What to produce
The data must be transcribed exactly, with no line missing.

Provided material
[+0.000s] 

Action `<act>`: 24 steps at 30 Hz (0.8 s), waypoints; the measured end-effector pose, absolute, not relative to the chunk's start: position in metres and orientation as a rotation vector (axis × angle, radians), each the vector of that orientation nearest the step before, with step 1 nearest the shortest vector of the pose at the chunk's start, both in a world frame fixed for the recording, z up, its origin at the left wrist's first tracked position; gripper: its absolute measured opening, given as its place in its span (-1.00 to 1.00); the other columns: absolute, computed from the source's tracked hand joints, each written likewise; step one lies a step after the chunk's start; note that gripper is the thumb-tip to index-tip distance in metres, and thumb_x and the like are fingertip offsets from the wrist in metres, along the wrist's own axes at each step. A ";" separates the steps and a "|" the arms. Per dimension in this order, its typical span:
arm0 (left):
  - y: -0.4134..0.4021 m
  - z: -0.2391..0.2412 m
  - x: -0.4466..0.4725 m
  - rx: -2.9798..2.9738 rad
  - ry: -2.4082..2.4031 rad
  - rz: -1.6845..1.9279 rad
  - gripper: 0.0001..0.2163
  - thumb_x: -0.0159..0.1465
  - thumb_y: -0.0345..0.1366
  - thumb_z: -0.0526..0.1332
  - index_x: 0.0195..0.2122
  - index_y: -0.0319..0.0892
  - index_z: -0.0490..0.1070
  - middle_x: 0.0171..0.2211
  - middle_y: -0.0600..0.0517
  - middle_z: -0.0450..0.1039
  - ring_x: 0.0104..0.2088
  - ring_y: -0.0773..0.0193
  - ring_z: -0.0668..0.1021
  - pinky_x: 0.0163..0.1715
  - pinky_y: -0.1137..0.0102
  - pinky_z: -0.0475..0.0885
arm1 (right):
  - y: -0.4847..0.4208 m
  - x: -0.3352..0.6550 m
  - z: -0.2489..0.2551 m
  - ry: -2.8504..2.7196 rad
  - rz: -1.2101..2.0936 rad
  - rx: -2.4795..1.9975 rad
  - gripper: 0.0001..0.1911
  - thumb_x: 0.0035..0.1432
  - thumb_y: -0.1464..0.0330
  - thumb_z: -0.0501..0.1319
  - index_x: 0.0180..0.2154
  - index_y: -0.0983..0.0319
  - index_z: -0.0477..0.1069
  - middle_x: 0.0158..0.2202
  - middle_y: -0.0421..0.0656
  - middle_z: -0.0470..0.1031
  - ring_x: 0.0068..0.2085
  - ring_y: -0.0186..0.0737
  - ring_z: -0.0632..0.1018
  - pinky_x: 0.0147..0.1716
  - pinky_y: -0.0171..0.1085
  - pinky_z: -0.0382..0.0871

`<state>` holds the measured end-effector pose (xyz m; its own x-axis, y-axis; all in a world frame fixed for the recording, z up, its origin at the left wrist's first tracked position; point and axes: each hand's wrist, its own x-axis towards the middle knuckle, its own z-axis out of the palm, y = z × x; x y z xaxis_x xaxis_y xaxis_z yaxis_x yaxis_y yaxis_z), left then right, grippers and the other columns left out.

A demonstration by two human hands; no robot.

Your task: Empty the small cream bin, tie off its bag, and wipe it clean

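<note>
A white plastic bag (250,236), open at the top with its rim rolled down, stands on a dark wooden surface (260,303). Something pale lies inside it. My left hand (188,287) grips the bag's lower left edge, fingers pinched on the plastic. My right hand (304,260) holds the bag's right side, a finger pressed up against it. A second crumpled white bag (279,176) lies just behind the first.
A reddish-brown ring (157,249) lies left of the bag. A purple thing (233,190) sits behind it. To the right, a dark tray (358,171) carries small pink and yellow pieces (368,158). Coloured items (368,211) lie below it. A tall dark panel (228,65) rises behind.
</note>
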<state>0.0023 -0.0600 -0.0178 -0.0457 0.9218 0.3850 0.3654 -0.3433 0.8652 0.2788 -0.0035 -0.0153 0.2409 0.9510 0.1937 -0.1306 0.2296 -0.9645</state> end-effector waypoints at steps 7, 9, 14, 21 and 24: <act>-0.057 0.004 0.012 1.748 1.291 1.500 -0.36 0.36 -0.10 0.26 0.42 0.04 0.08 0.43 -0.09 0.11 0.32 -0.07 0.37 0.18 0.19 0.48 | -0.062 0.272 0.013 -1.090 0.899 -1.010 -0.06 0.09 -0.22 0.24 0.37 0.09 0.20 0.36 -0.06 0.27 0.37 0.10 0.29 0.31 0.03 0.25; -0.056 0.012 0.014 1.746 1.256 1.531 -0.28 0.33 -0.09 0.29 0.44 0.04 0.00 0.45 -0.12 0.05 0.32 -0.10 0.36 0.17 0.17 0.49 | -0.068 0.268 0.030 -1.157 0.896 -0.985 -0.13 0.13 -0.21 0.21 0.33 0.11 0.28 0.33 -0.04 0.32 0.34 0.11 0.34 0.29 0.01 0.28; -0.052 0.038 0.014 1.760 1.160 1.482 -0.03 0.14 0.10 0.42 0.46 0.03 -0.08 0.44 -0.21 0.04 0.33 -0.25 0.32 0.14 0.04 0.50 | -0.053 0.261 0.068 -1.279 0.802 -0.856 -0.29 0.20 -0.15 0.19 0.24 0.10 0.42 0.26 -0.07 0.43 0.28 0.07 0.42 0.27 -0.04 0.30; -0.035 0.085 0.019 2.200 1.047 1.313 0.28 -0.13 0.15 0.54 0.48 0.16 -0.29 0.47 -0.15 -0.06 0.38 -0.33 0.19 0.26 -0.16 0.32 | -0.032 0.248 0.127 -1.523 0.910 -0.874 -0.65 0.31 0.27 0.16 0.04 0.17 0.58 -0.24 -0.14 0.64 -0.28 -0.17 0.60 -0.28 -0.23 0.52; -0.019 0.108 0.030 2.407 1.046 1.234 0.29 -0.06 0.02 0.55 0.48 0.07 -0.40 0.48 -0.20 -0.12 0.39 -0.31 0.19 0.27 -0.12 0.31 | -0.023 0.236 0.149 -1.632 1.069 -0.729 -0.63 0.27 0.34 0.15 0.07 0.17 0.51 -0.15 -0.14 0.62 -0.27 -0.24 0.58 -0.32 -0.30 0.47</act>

Solution for this exercise
[+0.000s] 

Action `<act>`: 24 steps at 30 Hz (0.8 s), waypoints; the measured end-effector pose, absolute, not relative to the chunk's start: position in metres and orientation as a rotation vector (axis × angle, radians), each the vector of that orientation nearest the step before, with step 1 nearest the shortest vector of the pose at the chunk's start, both in a world frame fixed for the recording, z up, its origin at the left wrist's first tracked position; gripper: its absolute measured opening, given as its place in its span (-1.00 to 1.00); the other columns: absolute, computed from the source's tracked hand joints, each written likewise; step one lies a step after the chunk's start; note that gripper is the thumb-tip to index-tip distance in metres, and thumb_x and the like are fingertip offsets from the wrist in metres, along the wrist's own axes at each step. A ";" separates the steps and a "|" the arms. Per dimension in this order, its typical span:
arm0 (left):
  - y: -0.4134..0.4021 m
  - z: -0.2391..0.2412 m
  - x: -0.4466..0.4725 m
  - rx: -2.9798..2.9738 rad
  - ry: -2.4082..2.4031 rad
  - rz: -1.6845..1.9279 rad
  - gripper: 0.0001..0.2163
  - thumb_x: -0.0159..0.1465
  - thumb_y: -0.0345..0.1366
  - thumb_z: -0.0526..0.1332
  - index_x: 0.0195..0.2122
  - index_y: -0.0319..0.0892
  - index_z: -0.0490..0.1070
  - middle_x: 0.0171..0.2211
  - middle_y: -0.0600..0.0517
  - middle_z: -0.0450..0.1039
  - ring_x: 0.0104..0.2088
  - ring_y: -0.0773..0.0193
  - ring_z: -0.0668..0.1021
  - pinky_x: 0.0163..0.1715
  - pinky_y: -0.1137..0.0102
  - pinky_z: -0.0475..0.0885
arm1 (right):
  - y: -0.4847..0.4208 m
  - x: -0.3352..0.6550 m
  - z: -0.2489..0.2551 m
  - ry: -2.8504..2.7196 rad
  - rz: -1.2101..2.0936 rad
  - rx: -2.4795..1.9975 rad
  - gripper: 0.0001..0.1911
  - thumb_x: 0.0035..0.1432
  - thumb_y: -0.1464..0.0330
  - thumb_z: -0.0501..0.1319
  - index_x: 0.0180..0.2154
  - index_y: -0.0983..0.0319
  - index_z: -0.0477..0.1069
  - middle_x: 0.0158..0.2202
  - middle_y: -0.0421..0.0656
  - middle_z: -0.0470..0.1031
  - ring_x: 0.0068..0.2085
  - ring_y: -0.0186..0.0737
  - ring_z: -0.0632..0.1018
  - pinky_x: 0.0147..0.1716
  - pinky_y: -0.0171..0.1085
  - pinky_z: -0.0382..0.0871

`<state>` holds the measured end-effector pose (xyz m; its own x-axis, y-axis; all in a world frame fixed for the recording, z up, its origin at the left wrist's first tracked position; point and axes: each hand's wrist, its own x-axis towards the middle knuckle, its own z-axis out of the palm, y = z × x; x y z xaxis_x xaxis_y xaxis_z yaxis_x yaxis_y yaxis_z), left then right, grippers and the other columns left out.

A demonstration by two human hands; no robot.

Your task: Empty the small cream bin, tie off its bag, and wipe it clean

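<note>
A white plastic bag (250,236), open at the top with its rim rolled down, stands on a dark wooden surface (260,303). Something pale lies inside it. My left hand (188,287) grips the bag's lower left edge, fingers pinched on the plastic. My right hand (304,260) holds the bag's right side, a finger pressed up against it. A second crumpled white bag (279,176) lies just behind the first.
A reddish-brown ring (157,249) lies left of the bag. A purple thing (233,190) sits behind it. To the right, a dark tray (358,171) carries small pink and yellow pieces (368,158). Coloured items (368,211) lie below it. A tall dark panel (228,65) rises behind.
</note>
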<state>0.0023 -0.0600 -0.0178 -0.0457 0.9218 0.3850 0.3654 -0.3433 0.8652 0.2788 -0.0035 -0.0153 0.2409 0.9510 0.1937 -0.1306 0.2296 -0.9645</state> end-effector waypoints at steps 7, 9, 14, 21 and 24: <act>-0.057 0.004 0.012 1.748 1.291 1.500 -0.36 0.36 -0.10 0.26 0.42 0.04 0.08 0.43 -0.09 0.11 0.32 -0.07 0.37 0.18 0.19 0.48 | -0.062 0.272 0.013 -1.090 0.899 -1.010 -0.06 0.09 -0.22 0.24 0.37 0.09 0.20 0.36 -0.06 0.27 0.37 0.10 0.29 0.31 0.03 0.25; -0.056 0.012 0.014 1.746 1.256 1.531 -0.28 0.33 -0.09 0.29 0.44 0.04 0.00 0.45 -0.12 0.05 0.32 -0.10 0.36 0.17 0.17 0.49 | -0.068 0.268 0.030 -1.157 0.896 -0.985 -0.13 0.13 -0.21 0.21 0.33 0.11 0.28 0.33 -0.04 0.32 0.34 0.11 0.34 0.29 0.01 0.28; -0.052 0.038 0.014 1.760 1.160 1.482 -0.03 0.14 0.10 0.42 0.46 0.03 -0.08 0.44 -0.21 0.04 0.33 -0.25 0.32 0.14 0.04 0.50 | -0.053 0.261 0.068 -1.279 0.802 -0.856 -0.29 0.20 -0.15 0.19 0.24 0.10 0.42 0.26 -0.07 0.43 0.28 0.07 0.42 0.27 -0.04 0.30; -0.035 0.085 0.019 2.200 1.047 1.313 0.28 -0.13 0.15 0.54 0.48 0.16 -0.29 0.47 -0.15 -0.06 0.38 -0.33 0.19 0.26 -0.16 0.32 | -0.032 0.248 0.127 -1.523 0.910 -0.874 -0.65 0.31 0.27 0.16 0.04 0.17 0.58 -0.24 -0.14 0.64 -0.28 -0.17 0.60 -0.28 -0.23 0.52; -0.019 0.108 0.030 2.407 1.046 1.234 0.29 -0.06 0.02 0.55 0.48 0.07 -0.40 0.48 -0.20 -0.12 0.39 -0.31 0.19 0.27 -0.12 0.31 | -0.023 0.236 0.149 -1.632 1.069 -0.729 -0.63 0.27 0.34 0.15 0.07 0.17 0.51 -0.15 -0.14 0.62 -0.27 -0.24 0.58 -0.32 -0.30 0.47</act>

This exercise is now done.